You can do this by storing the plot object, then printing it twice. Each time add an option coord_cartesian:

orig_plot <- ggplot(data, aes(time, y)) + 
  geom_line() 

early <-  orig_plot + coord_cartesian(xlim = c(1982, 2000))
late  <-  orig_plot + coord_cartesian(xlim = c(2000, 2016))

That makes sure that both plots use all the data.

To plot them on the same page, use grid (I got this from the ggplot2 book, which is probably around as a pdf somewhere):

library(grid)
vp1 <- viewport(width = 1, height = .5, just = c("center", "bottom"))
vp2 <- viewport(width = 1, height = .5, just = c("center", "top"))
print(early, vp = vp1)
print(late, vp = vp2)
  • This doesn't seem to work with Date class x variable. I get `Error: Invalid input: date_trans works with objects of class Date only`. – Elio Campitelli Mar 24 '17 at 18:49
  • You could use `grid.arrange` from the `gridExtra` package to lay out the plots: `grid.arrange(early, late, ncol=1)`. – eipi10 Mar 24 '17 at 18:54
  • Using `coord_cartesian(xlim = as.Date(c(1982, 2000)))` solves the issue and the [result](http://i.imgur.com/srneYUC.png) is workable (labels are duplicated, so I'll need to remove them manually). Another problem is that it doesn't work inside an Rmarkdown document. – Elio Campitelli Mar 24 '17 at 18:54
  • In Rmarkdown, the problem is much simpler: just print `early`, then print `late`. –  Mar 24 '17 at 18:56
  • The problem I'm having with this approach is that the scales are not equal, but I think with some tinkering I can make it work. – Elio Campitelli Mar 24 '17 at 19:14
  • @user3603486 This was a very nice solution, thanks ! – Basilique Mar 25 '20 at 13:35
3

Below I create two separate plots, one for the period 1982-1999 and one for 1999-2016 and then lay them out using grid.arrange from the gridExtra package. The horizontal axes are scaled equivalently in both plots.

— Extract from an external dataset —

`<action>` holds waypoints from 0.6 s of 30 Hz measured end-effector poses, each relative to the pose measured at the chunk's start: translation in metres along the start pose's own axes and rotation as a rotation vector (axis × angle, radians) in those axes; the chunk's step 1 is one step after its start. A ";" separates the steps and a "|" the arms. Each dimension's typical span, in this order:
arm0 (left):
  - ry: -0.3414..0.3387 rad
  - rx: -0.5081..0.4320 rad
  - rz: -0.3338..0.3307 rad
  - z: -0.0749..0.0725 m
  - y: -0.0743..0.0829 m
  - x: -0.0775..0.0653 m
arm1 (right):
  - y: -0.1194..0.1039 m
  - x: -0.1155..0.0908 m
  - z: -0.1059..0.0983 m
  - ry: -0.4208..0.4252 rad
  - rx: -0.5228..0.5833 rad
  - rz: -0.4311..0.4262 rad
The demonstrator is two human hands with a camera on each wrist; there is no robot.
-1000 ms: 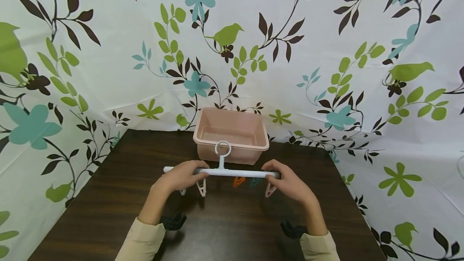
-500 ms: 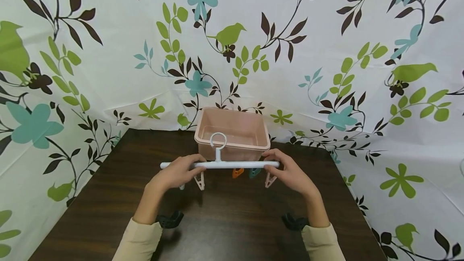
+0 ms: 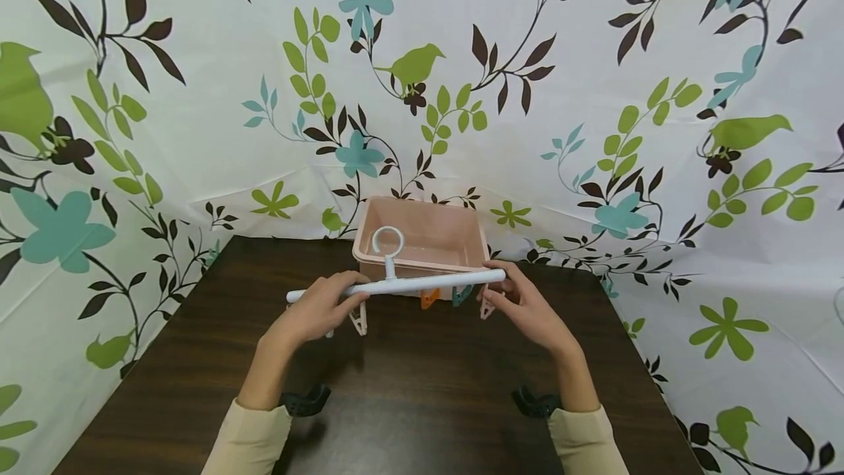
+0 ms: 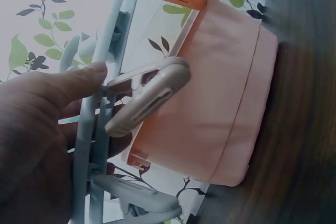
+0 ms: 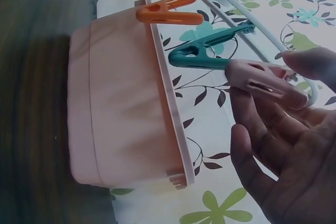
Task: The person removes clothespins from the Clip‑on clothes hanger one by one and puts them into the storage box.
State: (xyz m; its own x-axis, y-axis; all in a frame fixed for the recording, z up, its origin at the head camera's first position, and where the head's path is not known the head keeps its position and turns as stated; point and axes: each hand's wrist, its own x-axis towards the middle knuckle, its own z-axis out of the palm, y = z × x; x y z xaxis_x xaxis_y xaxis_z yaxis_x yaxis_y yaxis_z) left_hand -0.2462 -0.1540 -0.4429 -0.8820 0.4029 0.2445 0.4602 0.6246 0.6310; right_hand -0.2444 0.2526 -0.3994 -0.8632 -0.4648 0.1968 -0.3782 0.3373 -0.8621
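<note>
A white clip hanger (image 3: 422,283) with a round hook is held up over the table, its right end higher than its left. My left hand (image 3: 319,311) grips the bar near the left end, thumb in front. At the right end my right hand (image 3: 530,311) pinches the bar, its fingers beside a pink clip (image 5: 268,84). Teal (image 5: 210,51) and orange (image 5: 173,14) clips hang from the bar farther in. Close to my left fingers, the left wrist view has a pale pink clip (image 4: 149,95) and a grey-blue clip (image 4: 139,195).
Behind the hanger a pink plastic tub (image 3: 369,264) stands at the back of the dark wooden table (image 3: 422,394). The hanger's bar overlaps its front wall in the head view. A patterned sheet (image 3: 198,152) hangs behind and at both sides.
Both hands have lifted the hanger. Its right end has risen more, so the once level bar now slants, and the hook has shifted slightly left.
</note>
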 end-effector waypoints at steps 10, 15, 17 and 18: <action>0.063 0.045 -0.016 -0.003 0.003 -0.001 | 0.005 0.003 0.007 0.023 -0.012 0.044; 0.068 0.042 -0.026 -0.005 0.002 -0.003 | 0.006 0.004 0.010 0.025 -0.014 0.031; 0.071 0.041 -0.030 -0.006 0.001 -0.004 | 0.006 0.005 0.011 0.023 -0.005 0.018; 0.072 0.040 -0.031 -0.007 0.001 -0.004 | 0.007 0.005 0.011 0.022 -0.001 0.013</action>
State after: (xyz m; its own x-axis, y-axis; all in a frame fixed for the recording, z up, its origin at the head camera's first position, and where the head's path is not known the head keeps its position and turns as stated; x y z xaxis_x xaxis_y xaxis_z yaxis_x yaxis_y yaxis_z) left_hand -0.2431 -0.1596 -0.4383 -0.9004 0.3343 0.2785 0.4347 0.6626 0.6099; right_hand -0.2474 0.2435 -0.4093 -0.8755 -0.4418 0.1956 -0.3668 0.3443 -0.8642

I also generate regression lines outside of ggplot using the loess function so that it can be added using geom_line (you can of course use any regression function here, such as lm, gam, splines, etc). With this approach the regression can be run on the entire time series, ensuring continuity of the regression line across the two panels, even though we break the time series into two halves for plotting.

library(dplyr)      # For the chaining (%>%) operator
library(purrr)      # For the map function
library(gridExtra)  # For the grid.arrange function

Function to extract a legend from a ggplot. We'll use this to get one legend across two separate plots.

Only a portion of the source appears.